● TRY IT
Exact wording is required: transcribe all the entries and leave the images out.

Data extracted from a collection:
== == ==

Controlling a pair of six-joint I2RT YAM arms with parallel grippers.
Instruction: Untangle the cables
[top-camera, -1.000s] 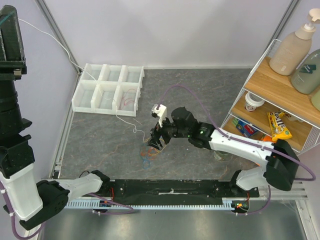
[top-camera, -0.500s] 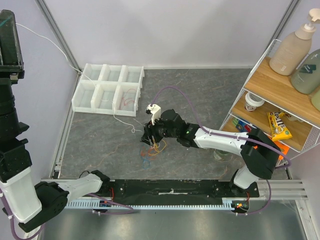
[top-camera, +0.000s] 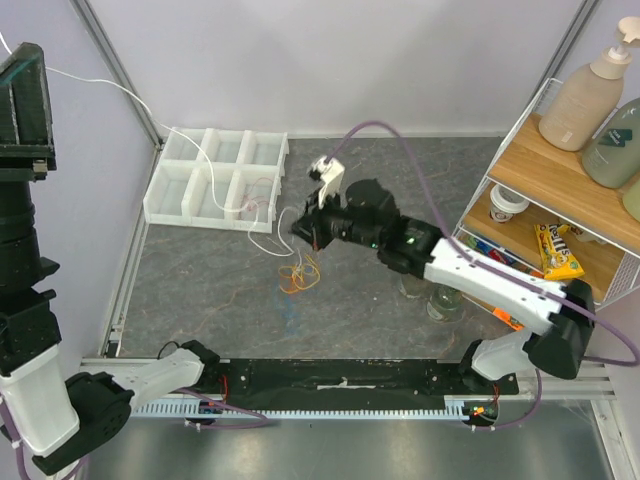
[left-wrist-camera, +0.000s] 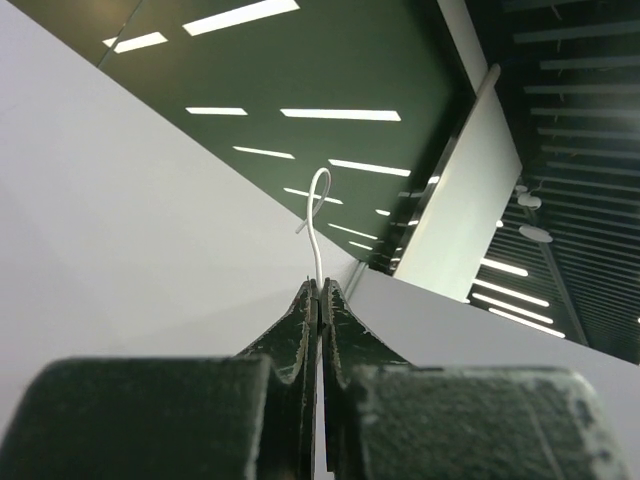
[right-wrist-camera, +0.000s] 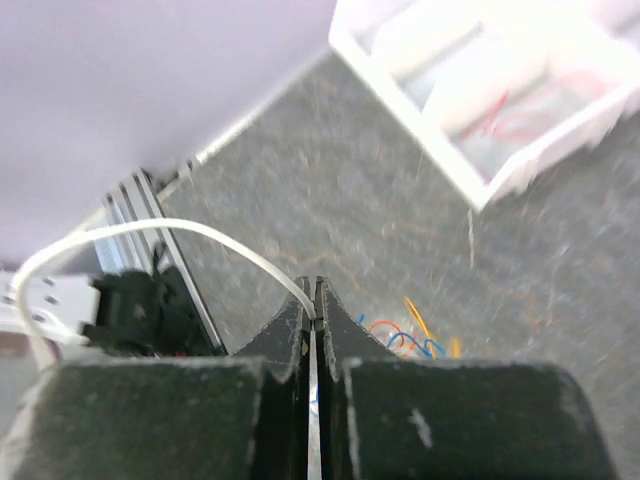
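both grippers are clenched on the same white cable (top-camera: 190, 150): the left gripper (left-wrist-camera: 318, 288) has its jaws pressed together with the cable poking up past the tips, and the right gripper (right-wrist-camera: 312, 292) pinches it further along, the strand arching away to its left. seen from above, the cable hangs slack between the two, crossing the white tray (top-camera: 160, 205) and curling into a small loop just beside the right gripper's tips. the coloured loops (top-camera: 300, 272), orange and yellow with some red and blue, lie bunched on the table just below and ahead of the right gripper, not in its grasp. this looks like the step of drawing the white cable out of the bundle. whether it is threaded through any of the loops cannot be told from here. the next move probably calls for taking up the slack gently, the grippers moving apart, while watching that the loops do not drag along with the cable.
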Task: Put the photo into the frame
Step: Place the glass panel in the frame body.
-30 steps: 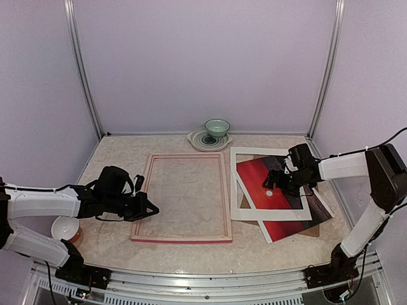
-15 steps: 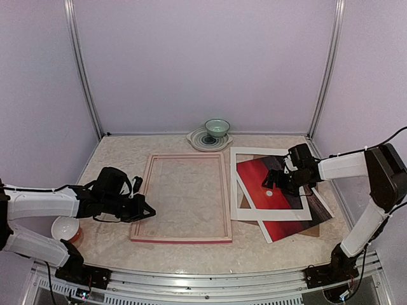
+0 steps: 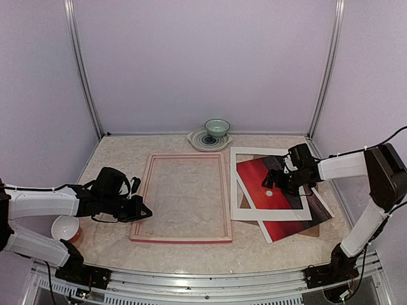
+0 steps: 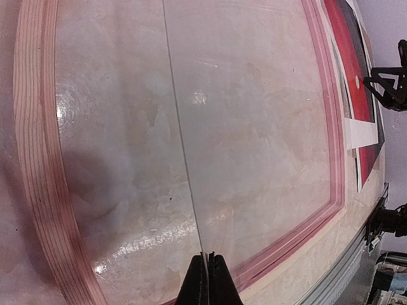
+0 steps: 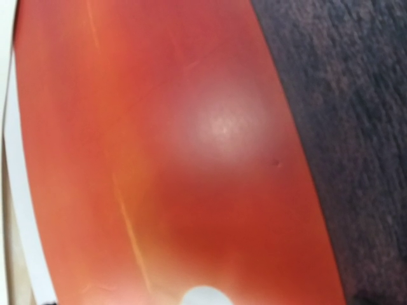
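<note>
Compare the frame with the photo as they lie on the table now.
The frame is an open pale-wood rectangle with the table showing through; the photo is a solid red-and-dark print. The frame lies uncovered, left of centre, roughly square to the table edge; the photo lies on the right, skewed, partly under the white mat. Both lie flat, apart from each other.

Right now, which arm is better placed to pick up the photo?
Right. The right gripper, open, is directly above the photo; the left gripper, shut, is at the frame, far from it.
</note>
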### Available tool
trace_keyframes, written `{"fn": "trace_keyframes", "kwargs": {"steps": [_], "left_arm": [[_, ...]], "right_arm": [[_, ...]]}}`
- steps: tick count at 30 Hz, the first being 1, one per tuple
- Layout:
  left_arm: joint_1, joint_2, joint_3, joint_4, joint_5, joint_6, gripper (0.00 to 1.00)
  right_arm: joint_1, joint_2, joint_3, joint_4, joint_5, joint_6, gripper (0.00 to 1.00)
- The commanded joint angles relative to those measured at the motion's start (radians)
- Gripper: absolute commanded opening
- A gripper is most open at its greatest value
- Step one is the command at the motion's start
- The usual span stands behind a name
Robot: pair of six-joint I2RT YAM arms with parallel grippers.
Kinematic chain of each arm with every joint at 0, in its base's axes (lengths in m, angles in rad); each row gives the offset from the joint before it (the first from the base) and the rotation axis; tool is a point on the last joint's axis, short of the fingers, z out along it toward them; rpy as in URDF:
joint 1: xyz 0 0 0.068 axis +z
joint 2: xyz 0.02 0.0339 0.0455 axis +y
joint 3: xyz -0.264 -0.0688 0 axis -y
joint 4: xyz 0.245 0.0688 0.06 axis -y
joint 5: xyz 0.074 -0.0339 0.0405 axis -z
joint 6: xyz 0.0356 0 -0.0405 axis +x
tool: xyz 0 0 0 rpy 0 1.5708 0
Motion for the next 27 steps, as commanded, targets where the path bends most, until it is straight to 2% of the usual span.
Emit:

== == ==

● SOLUTION FOR THIS TASK
Controlling a pair of six-joint I2RT YAM arms with parallel grippers.
Instruction: Untangle the cables
[top-camera, -1.000s] 
[top-camera, -0.500s] 
[top-camera, +0.000s] 
[left-wrist-camera, +0.000s] 
[right-wrist-camera, +0.000s] 
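both grippers are clenched on the same white cable (top-camera: 190, 150): the left gripper (left-wrist-camera: 318, 288) has its jaws pressed together with the cable poking up past the tips, and the right gripper (right-wrist-camera: 312, 292) pinches it further along, the strand arching away to its left. seen from above, the cable hangs slack between the two, crossing the white tray (top-camera: 160, 205) and curling into a small loop just beside the right gripper's tips. the coloured loops (top-camera: 300, 272), orange and yellow with some red and blue, lie bunched on the table just below and ahead of the right gripper, not in its grasp. this looks like the step of drawing the white cable out of the bundle. whether it is threaded through any of the loops cannot be told from here. the next move probably calls for taking up the slack gently, the grippers moving apart, while watching that the loops do not drag along with the cable.
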Task: Put the photo into the frame
Step: Place the glass panel in the frame body.
-30 steps: 
-15 steps: 
+0 steps: 
+0 steps: 
+0 steps: 
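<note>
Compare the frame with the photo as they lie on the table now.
The frame is an open pale-wood rectangle with the table showing through; the photo is a solid red-and-dark print. The frame lies uncovered, left of centre, roughly square to the table edge; the photo lies on the right, skewed, partly under the white mat. Both lie flat, apart from each other.

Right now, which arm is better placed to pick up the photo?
Right. The right gripper, open, is directly above the photo; the left gripper, shut, is at the frame, far from it.
</note>
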### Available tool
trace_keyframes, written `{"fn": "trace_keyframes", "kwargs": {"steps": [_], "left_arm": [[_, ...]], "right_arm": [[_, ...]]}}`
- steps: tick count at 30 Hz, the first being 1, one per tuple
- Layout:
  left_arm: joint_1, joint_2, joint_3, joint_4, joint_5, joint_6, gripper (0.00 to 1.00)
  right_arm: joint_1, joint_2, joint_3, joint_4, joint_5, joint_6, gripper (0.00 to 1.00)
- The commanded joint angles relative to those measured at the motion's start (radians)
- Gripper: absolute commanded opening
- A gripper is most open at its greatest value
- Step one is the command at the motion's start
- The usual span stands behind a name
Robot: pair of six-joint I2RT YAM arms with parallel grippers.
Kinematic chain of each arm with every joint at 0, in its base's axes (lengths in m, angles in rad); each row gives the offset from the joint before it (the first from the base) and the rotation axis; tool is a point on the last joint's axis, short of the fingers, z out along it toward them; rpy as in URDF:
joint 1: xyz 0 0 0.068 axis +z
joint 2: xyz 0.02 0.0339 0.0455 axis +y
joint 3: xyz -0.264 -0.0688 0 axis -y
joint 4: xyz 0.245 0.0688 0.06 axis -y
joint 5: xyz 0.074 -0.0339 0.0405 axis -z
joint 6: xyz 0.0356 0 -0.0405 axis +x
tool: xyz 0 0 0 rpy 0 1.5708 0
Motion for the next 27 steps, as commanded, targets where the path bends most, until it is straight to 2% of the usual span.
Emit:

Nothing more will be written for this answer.